Objective: The primary goal is to forecast future prices of Tesla (TSLA) stock using time series analysis techniques. This includes fitting an ARIMA model to historical stock price data to generate forecasts for the future price movement of the stock.

install.packages(c("quantmod", "forecast", "tseries", "TTR", "ggplot2", "tidyverse"))

Installs all necessary packages.

library(quantmod)
getSymbols("TSLA", from = "2023-01-01", to = "2024-12-31")
[1] "TSLA"
prices <- Cl(TSLA)

Explanation: This code block loads the quantmod package and retrieves historical stock price data for Tesla (TSLA) from January 1, 2023, to December 31, 2024. The getSymbols function downloads the data, and the Cl() function extracts the closing prices.
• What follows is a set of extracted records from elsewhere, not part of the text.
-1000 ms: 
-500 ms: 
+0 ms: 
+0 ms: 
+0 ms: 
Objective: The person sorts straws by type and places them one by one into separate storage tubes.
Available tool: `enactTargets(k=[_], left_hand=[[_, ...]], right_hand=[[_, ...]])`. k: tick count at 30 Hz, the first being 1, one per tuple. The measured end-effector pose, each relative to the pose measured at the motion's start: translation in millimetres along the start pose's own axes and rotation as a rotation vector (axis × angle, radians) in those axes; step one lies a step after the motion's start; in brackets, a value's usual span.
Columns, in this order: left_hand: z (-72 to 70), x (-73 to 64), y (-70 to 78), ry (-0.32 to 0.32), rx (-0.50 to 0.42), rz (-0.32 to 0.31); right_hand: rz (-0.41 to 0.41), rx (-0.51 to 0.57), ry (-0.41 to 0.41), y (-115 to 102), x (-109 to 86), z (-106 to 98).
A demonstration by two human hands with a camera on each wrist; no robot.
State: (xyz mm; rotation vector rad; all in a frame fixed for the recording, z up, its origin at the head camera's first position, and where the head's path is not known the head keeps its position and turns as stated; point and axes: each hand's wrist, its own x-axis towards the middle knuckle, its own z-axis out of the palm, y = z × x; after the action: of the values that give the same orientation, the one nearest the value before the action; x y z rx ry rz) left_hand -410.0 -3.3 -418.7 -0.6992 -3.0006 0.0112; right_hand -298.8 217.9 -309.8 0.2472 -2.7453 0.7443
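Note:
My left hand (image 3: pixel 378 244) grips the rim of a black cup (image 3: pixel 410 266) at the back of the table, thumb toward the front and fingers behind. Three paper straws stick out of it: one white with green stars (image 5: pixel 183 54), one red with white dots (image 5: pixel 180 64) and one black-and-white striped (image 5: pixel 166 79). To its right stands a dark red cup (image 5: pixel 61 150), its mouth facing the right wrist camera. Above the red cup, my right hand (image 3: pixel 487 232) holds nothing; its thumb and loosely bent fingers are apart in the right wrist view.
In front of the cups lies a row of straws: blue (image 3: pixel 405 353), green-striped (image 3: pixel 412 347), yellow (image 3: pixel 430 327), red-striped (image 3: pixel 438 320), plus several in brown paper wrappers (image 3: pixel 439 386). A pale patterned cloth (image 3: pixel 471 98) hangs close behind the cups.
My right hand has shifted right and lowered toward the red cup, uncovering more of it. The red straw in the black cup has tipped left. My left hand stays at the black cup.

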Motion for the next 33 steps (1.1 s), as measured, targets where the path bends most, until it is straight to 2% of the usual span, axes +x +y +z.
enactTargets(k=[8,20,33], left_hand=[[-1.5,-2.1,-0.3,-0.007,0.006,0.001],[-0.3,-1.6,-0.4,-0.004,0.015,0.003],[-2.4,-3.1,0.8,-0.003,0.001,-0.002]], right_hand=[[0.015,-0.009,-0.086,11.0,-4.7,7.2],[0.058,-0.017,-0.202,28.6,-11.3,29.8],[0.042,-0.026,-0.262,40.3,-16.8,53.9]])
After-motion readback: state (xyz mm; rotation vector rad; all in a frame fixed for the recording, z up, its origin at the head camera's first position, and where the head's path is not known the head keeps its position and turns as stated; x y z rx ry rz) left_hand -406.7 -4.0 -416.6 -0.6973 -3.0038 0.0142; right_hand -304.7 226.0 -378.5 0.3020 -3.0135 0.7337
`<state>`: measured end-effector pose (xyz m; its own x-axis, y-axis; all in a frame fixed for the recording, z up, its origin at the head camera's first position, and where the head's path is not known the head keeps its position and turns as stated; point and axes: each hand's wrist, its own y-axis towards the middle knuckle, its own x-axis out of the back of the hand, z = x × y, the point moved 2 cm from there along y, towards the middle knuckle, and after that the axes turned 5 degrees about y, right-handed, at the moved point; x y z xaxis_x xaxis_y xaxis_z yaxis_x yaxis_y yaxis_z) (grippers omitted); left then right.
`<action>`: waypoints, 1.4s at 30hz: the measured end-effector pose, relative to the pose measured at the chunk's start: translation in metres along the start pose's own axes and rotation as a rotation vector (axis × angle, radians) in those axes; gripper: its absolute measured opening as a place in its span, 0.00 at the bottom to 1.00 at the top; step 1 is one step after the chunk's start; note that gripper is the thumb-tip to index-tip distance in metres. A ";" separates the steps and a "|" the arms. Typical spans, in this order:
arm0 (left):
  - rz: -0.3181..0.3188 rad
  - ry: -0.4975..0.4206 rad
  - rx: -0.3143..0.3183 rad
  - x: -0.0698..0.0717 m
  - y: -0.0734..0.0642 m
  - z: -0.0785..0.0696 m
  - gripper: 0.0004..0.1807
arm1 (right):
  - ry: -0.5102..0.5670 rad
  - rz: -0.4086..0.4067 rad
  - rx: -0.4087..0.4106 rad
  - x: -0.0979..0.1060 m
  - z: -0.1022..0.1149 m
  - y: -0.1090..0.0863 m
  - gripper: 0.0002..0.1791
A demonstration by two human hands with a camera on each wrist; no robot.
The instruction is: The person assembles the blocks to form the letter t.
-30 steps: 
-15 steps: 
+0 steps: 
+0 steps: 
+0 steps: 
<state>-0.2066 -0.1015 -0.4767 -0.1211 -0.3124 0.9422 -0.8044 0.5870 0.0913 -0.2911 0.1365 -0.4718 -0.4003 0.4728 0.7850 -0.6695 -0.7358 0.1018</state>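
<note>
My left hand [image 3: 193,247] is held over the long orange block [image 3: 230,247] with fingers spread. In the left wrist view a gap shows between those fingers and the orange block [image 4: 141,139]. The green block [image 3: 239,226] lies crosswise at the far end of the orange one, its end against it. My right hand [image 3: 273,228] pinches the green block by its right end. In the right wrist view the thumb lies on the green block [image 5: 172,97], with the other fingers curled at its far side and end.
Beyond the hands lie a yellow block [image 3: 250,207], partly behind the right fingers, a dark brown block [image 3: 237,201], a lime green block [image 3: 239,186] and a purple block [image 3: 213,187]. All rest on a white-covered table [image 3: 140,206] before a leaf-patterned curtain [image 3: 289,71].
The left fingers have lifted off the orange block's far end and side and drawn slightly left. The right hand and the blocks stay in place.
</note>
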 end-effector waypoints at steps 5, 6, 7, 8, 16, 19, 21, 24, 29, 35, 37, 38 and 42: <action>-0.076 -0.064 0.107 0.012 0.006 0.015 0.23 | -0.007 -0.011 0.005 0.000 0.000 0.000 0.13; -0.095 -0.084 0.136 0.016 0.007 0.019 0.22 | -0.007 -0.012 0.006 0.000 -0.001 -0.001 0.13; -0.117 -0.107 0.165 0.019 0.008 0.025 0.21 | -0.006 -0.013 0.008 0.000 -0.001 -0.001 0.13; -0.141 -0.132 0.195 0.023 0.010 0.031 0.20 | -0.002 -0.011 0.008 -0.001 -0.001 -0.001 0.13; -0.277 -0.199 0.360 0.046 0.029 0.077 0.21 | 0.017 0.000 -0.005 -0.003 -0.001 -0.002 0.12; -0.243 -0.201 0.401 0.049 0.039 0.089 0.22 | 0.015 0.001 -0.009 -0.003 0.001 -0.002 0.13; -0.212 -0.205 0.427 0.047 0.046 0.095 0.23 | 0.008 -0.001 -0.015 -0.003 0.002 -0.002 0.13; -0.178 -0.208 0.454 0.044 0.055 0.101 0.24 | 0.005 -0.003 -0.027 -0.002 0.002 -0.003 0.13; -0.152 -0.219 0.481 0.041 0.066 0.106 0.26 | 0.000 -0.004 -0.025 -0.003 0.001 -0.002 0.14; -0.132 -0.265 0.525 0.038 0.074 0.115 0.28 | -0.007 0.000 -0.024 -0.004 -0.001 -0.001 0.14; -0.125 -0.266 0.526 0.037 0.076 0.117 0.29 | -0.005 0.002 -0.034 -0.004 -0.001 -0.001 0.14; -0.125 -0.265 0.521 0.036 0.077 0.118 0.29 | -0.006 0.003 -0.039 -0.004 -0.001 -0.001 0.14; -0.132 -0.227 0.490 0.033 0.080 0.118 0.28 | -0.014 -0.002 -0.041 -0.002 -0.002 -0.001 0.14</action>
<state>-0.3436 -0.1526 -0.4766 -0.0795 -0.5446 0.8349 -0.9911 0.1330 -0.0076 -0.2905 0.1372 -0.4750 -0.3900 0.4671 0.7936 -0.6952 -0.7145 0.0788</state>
Benefit: By loading historical price data, us can perform time series analysis and forecasting on real-world stock prices, making the analysis more relevant and practical.

library(tseries)
prices_ts <- ts(prices, frequency = 252)

Explanation: This block loads the tseries package and converts the extracted closing prices into a time series object using the ts() function. The frequency is set to 252, which corresponds to the approximate number of trading days in a year.

Benefit: Converting the data into a time series format allows us to apply time series analysis techniques and models, such as ARIMA, which are specifically designed for this type of data.

library(TTR)
ma20 <- SMA(prices, n = 20)
ma50 <- SMA(prices, n = 50)

Explanation: This code calculates the 20-day and 50-day simple moving averages (SMA) using the SMA() function from the TTR package. Moving averages smooth out price data, helping to identify trends by reducing noise.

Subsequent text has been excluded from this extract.